Environment prerequisites¶

DBOS_DATABASE_URL must be set before importing asqi.workflow. It should point at a PostgreSQL database (for example postgresql://postgres:postgres@localhost:5432/asqi). The DBOS runtime uses this database to record workflow state.
OTEL_EXPORTER_OTLP_ENDPOINT is optional. When provided, traces from the workflow are exported to the configured OpenTelemetry collector.
Docker must be reachable from the host where your code runs. The workflow module connects with docker.from_env() and expects access to /var/run/docker.sock (or the path exposed through DOCKER_HOST).

Import quick reference¶

from dbos import DBOS

from asqi.config import (
    ContainerConfig,
    ExecutorConfig,
    load_config_file,
    merge_defaults_into_suite,
)
from asqi.workflow import (
    TestExecutionResult,
    run_end_to_end_workflow,
    run_test_suite_workflow,
    start_score_card_evaluation,
    start_test_execution,
)

Key APIs¶

start_test_execution(...) orchestrates validation, image management, and container execution. Pass file paths for the suite and systems configs plus dictionaries describing executor behavior (concurrency, failure reporting, progress cadence). Optional arguments let you select individual tests (test_names), supply score cards, and persist the results to disk. The function blocks until the workflow finishes and returns the DBOS workflow ID.
start_score_card_evaluation(...) evaluates one or more score cards against an existing JSON results file (generated either by the CLI or by start_test_execution).
run_test_suite_workflow(...) and run_end_to_end_workflow(...) are decorated with @DBOS.workflow.

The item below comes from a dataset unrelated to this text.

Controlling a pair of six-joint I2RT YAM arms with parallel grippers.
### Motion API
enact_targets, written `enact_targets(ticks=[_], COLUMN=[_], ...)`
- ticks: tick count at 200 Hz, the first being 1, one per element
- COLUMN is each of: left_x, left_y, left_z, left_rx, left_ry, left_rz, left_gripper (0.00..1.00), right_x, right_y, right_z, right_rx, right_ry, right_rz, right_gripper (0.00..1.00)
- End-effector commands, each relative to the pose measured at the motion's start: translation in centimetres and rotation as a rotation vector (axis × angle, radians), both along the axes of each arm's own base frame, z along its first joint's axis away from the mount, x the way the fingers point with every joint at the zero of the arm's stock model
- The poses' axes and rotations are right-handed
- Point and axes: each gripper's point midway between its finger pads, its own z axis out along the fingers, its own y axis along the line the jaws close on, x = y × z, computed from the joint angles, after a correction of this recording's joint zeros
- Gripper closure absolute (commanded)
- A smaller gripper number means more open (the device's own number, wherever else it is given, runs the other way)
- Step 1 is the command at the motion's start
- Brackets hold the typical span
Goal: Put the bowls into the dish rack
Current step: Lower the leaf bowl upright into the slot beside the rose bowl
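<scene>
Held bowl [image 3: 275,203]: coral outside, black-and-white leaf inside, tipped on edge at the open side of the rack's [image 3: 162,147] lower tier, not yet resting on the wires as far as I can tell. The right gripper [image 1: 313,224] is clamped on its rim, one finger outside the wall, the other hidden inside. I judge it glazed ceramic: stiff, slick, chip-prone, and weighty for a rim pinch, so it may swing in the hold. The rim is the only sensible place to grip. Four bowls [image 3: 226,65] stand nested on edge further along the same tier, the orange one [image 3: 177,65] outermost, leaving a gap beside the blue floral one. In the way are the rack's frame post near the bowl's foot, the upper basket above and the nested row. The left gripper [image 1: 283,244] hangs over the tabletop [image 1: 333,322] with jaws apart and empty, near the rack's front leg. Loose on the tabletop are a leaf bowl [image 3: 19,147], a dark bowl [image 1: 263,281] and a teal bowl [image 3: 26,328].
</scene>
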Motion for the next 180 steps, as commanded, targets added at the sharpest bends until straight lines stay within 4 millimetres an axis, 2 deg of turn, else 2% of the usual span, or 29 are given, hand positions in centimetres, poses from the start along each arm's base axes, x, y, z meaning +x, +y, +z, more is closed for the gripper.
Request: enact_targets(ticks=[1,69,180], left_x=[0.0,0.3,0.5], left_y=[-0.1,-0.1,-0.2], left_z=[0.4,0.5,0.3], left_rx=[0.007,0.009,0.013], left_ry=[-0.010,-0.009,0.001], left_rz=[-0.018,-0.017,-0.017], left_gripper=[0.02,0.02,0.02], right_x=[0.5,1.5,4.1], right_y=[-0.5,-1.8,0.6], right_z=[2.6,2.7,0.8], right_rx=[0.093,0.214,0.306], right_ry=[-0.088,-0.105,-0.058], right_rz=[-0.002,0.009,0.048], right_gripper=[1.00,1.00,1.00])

Use them when you need direct access to workflow handles or when you want to compose additional steps around the standard execution pipeline.
ContainerConfig centralises Docker options such as timeouts, memory limits, and capabilities. Instantiate it directly (ContainerConfig()) or derive variants with helpers like ContainerConfig.with_streaming(True) and ContainerConfig.from_run_params(...).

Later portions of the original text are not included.